On the south wall of the aisle is a Royal Coat of Arms commemorating the Coronation of Queen Elizabeth II in 1953. A window at the west end of the south aisle depicts St Richard, Bishop of Chichester, who when denied his see between 1245-7, was sheltered in Tarring by his friend friar Simon. The west window is in memory of the Poet Laureate Robert Southey (1813) whose daughter married the Rev John Wood Warter. Another window at the end of the north aisle shows St Thomas Becket who was patron of the parish.
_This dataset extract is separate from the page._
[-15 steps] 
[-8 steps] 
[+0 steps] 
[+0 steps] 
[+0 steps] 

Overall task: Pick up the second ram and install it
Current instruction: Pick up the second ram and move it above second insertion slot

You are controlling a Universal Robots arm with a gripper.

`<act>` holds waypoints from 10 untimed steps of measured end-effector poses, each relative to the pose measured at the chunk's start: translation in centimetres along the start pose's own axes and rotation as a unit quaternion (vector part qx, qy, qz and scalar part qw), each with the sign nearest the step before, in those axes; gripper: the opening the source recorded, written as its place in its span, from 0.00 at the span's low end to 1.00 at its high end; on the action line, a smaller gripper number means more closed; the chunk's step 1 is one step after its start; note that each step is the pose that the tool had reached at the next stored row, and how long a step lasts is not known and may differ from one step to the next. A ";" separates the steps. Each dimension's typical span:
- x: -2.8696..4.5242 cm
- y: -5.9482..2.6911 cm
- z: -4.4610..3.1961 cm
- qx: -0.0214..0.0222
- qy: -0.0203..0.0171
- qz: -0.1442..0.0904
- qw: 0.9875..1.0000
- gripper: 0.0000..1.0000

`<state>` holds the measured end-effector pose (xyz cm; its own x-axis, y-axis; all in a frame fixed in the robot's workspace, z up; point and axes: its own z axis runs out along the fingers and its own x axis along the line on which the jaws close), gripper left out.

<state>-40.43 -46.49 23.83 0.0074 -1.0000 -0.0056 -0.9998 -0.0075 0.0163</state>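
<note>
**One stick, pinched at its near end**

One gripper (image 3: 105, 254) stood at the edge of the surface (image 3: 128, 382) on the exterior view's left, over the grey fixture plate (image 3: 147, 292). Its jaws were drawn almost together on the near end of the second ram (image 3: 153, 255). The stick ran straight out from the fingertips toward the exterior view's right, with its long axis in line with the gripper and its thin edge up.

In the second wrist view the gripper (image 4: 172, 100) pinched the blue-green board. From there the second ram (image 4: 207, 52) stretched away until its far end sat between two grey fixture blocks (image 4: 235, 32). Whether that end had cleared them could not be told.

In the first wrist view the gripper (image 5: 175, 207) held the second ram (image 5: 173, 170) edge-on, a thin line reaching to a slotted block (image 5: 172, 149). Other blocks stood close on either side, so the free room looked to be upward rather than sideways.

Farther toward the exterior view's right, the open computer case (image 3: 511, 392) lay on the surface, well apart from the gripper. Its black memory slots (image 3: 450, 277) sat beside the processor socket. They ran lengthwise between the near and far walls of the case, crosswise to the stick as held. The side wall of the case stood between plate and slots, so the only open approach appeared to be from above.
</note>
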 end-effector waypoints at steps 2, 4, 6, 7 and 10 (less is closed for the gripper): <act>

But the most outstanding feature of the church dates from the restoration project of the rector, Dr Henry Bailey, in 1884-5. He commissioned a series of large mosaics of the 12 apostles. Underneath are medallions portraying the Patriarchs of Israel such as David, Moses and Aaron. A band dividing them contains the words of the Apostles Creed. The figures are six feet high standing within panels measuring 11 feet by 9 feet, decorated by palm trees and stars. They are most impressive extending all down the nave above the arches. They were designed by William Butterfield who had been inspired by similar mosaics he had seen in Ravenna. All the work was carried out by a team of Italian mosaicists. A final mosaic intended for the wall over the chancel arch was never completed due to lack of funding. It was to have shown Christ in Glory flanked by St Andrew and St Peter.

The tower houses a peal of six bells and in the belfry area a collection of old musical instruments are on display. The beautifully maintained churchyard contains many old tombs and gravestones, the earliest being that of John Parson dated 1633. The lychgate was built as a memorial to the men who fell in the First World War.